▶ [Exercise aim]: Identify every line in the records below that contains the word "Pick", and reproduce each one.

▶ [Records drawn from a dataset]:
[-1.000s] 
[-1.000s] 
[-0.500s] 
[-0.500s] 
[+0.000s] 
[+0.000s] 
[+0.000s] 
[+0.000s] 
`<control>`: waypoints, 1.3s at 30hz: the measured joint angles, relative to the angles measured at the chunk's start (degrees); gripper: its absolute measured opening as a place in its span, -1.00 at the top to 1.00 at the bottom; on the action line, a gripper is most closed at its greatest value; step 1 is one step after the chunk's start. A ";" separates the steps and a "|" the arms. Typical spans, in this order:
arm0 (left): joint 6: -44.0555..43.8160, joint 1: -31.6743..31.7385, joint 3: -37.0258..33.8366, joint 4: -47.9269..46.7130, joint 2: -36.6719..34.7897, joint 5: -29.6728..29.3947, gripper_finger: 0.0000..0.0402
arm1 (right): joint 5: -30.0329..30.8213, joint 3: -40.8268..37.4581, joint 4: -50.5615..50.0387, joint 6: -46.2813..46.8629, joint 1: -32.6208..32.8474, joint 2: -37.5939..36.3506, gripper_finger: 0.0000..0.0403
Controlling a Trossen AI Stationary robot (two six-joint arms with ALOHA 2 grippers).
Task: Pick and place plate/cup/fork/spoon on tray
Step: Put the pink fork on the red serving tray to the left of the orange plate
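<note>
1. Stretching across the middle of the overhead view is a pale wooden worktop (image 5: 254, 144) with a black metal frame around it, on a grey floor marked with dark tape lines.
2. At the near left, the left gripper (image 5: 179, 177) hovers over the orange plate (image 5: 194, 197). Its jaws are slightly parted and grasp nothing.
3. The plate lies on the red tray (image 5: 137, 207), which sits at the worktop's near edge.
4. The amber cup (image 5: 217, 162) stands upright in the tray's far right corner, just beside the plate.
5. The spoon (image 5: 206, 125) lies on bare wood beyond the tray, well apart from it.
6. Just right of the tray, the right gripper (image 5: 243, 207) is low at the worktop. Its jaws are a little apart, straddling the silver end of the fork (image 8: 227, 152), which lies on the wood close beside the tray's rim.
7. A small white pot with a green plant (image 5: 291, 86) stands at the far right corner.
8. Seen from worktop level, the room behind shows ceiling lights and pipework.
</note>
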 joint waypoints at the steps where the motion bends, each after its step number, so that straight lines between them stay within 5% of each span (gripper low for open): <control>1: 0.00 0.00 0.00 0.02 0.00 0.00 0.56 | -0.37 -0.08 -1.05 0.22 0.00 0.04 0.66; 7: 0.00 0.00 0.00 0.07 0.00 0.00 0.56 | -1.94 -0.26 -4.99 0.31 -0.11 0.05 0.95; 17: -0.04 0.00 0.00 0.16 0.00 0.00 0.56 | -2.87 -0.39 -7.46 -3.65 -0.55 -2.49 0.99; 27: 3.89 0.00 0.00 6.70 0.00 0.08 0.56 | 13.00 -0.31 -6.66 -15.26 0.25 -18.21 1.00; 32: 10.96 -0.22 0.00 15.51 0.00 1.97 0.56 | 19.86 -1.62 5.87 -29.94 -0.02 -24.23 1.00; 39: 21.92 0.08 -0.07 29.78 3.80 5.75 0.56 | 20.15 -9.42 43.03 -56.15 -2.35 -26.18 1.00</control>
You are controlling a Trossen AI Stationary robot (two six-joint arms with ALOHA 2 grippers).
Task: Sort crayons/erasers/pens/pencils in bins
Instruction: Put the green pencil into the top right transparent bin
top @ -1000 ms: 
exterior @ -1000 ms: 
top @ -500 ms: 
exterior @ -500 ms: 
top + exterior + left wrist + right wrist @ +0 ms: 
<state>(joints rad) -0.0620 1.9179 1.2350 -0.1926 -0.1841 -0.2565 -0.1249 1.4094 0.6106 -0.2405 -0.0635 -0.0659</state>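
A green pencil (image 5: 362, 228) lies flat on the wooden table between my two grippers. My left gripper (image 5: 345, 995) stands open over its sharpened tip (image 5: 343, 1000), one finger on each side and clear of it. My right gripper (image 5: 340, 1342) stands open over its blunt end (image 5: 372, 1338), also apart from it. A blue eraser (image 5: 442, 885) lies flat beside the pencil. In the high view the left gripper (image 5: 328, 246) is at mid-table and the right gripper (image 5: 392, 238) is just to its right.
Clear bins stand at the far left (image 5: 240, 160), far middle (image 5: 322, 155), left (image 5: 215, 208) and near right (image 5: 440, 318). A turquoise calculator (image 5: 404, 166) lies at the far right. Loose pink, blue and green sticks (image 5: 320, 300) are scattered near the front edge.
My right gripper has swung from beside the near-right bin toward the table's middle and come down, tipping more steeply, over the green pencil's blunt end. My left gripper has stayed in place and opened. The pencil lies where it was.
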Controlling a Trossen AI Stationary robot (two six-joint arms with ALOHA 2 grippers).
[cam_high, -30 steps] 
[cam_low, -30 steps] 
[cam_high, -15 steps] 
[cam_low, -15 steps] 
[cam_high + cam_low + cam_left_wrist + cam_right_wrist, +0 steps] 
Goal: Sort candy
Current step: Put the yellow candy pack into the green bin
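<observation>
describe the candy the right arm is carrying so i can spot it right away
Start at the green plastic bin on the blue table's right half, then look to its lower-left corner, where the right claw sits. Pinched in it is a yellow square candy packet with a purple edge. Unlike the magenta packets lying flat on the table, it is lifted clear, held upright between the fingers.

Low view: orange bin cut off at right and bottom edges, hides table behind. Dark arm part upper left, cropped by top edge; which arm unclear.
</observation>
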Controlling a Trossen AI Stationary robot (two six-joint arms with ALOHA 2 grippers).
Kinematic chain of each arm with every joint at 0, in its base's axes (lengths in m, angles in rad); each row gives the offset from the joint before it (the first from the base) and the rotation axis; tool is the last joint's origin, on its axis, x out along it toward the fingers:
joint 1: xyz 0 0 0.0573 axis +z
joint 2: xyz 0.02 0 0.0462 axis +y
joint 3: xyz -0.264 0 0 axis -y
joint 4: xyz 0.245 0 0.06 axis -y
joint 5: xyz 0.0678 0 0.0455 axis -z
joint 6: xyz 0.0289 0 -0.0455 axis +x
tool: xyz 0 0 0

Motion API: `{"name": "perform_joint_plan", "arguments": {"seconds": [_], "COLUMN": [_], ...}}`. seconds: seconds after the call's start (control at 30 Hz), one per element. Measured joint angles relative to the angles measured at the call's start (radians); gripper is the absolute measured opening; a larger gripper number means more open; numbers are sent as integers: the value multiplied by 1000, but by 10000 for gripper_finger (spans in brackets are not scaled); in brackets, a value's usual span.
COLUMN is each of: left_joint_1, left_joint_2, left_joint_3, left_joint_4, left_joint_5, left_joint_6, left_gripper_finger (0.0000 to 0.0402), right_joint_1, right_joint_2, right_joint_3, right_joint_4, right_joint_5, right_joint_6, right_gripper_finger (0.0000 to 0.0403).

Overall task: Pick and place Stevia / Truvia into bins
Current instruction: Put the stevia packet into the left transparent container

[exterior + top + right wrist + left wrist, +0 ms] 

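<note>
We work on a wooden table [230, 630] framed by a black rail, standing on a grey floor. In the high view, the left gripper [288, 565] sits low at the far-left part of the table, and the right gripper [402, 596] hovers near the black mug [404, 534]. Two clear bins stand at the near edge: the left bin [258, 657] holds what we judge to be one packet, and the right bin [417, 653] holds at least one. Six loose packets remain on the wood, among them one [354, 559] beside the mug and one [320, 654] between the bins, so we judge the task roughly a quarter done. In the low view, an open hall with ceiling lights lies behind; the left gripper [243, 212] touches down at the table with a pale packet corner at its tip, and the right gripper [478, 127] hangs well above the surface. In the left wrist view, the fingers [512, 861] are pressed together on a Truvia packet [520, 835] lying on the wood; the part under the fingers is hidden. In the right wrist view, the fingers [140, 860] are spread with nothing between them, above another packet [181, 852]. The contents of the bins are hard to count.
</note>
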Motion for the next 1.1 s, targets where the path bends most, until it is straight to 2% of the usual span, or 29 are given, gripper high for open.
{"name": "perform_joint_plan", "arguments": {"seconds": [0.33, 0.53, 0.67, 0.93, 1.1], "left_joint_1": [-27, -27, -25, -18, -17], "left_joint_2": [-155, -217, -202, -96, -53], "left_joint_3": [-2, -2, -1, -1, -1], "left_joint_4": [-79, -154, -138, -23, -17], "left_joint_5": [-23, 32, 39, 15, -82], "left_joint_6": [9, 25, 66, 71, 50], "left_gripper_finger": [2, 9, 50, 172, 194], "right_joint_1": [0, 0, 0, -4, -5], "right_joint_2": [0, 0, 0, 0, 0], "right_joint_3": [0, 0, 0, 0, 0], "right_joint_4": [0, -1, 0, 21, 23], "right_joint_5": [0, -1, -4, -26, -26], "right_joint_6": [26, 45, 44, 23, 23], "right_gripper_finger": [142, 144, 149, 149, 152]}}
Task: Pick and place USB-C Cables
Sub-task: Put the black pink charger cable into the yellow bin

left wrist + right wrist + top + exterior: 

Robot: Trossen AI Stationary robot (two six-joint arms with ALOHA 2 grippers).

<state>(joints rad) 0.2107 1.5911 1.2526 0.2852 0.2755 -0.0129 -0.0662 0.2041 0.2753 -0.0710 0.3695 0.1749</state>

▶ [Written answer]:
Task: Pick and place plate/cup/fork/spoon on tray
Overall task: Pick and place Stevia / Truvia into bins
Task: Pick and place USB-C Cables

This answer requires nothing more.